:: Work instruction ::
Reproduce every line of the listing below exactly.
========
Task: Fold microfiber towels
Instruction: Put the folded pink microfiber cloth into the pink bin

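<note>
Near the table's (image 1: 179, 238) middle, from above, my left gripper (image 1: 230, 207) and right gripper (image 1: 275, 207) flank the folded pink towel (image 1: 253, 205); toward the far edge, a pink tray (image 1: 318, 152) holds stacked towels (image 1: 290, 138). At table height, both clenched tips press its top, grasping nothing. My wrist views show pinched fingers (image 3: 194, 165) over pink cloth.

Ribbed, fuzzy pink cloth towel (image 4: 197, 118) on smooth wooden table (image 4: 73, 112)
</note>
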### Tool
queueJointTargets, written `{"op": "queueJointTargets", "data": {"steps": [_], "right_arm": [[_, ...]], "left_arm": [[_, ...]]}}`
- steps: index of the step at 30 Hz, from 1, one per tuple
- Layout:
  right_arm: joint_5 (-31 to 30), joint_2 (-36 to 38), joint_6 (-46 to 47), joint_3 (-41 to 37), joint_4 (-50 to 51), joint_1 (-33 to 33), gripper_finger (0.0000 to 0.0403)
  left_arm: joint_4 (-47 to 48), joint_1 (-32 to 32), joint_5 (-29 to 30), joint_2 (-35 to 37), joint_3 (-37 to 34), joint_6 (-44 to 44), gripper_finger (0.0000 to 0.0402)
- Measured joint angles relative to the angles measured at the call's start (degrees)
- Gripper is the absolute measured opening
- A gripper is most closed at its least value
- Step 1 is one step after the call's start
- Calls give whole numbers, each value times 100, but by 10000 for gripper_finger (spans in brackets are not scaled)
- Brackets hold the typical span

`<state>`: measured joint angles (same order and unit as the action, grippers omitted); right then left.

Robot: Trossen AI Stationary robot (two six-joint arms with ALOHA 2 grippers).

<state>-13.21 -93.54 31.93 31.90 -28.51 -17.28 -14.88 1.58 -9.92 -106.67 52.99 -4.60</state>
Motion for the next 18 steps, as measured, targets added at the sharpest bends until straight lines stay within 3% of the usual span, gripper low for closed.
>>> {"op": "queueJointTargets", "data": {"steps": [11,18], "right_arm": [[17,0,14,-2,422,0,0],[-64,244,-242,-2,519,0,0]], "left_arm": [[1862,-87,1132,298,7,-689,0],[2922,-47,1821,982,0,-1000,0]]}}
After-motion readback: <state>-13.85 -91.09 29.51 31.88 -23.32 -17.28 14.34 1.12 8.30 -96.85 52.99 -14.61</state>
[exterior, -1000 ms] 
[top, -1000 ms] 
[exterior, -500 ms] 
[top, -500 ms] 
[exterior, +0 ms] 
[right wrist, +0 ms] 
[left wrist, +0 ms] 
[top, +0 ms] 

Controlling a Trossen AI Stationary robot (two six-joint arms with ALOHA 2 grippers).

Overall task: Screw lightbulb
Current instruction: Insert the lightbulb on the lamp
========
:: Worked solution ::
Task: Fold microfiber towels
Instruction: Put the folded pink microfiber cloth into the pink bin

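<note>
Near the table's (image 1: 179, 238) middle, from above, my left gripper (image 1: 230, 207) and right gripper (image 1: 275, 207) flank the folded pink towel (image 1: 253, 205); toward the far edge, a pink tray (image 1: 318, 152) holds stacked towels (image 1: 290, 138). At table height, both clenched tips press its top, grasping nothing. My wrist views show pinched fingers (image 3: 194, 165) over pink cloth.

Ribbed, fuzzy pink cloth towel (image 4: 197, 118) on smooth wooden table (image 4: 73, 112)
</note>
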### Tool
queueJointTargets, written `{"op": "queueJointTargets", "data": {"steps": [_], "right_arm": [[_, ...]], "left_arm": [[_, ...]]}}`
- steps: index of the step at 30 Hz, from 1, one per tuple
- Layout:
  right_arm: joint_5 (-31 to 30), joint_2 (-36 to 38), joint_6 (-46 to 47), joint_3 (-41 to 37), joint_4 (-50 to 51), joint_1 (-33 to 33), gripper_finger (0.0000 to 0.0403)
  left_arm: joint_4 (-47 to 48), joint_1 (-32 to 32), joint_5 (-29 to 30), joint_2 (-35 to 37), joint_3 (-37 to 34), joint_6 (-44 to 44), gripper_finger (0.0000 to 0.0402)
- Measured joint angles relative to the angles measured at the call's start (degrees)
- Gripper is the absolute measured opening
- A gripper is most closed at its least value
- Step 1 is one step after the call's start
- Calls give whole numbers, each value times 100, but by 10000 for gripper_finger (spans in brackets are not scaled)
- Brackets hold the typical span

`<state>`: measured joint angles (same order and unit as the action, grippers omitted); right then left.

Robot: Trossen AI Stationary robot (two six-joint arms with ALOHA 2 grippers).

<state>-13.21 -93.54 31.93 31.90 -28.51 -17.28 -14.88 1.58 -9.92 -106.67 52.99 -4.60</state>
Motion for the next 18 steps, as measured, targets added at the sharpest bends until straight lines stay within 3% of the usual span, gripper low for closed.
>>> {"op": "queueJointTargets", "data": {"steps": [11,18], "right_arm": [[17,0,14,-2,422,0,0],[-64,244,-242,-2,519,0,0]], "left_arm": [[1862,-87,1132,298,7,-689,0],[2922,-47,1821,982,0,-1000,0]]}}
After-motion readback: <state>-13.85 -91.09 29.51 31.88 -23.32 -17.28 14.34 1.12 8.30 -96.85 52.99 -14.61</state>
[exterior, -1000 ms] 
[top, -1000 ms] 
[exterior, -500 ms] 
[top, -500 ms] 
[exterior, +0 ms] 
[right wrist, +0 ms] 
[left wrist, +0 ms] 
[top, +0 ms] 

Controlling a Trossen AI Stationary robot (two six-joint arms with ALOHA 2 grippers).

Overall task: Screw lightbulb
Current instruction: Insert the lightbulb on the lamp

Work on this exercise has been completed.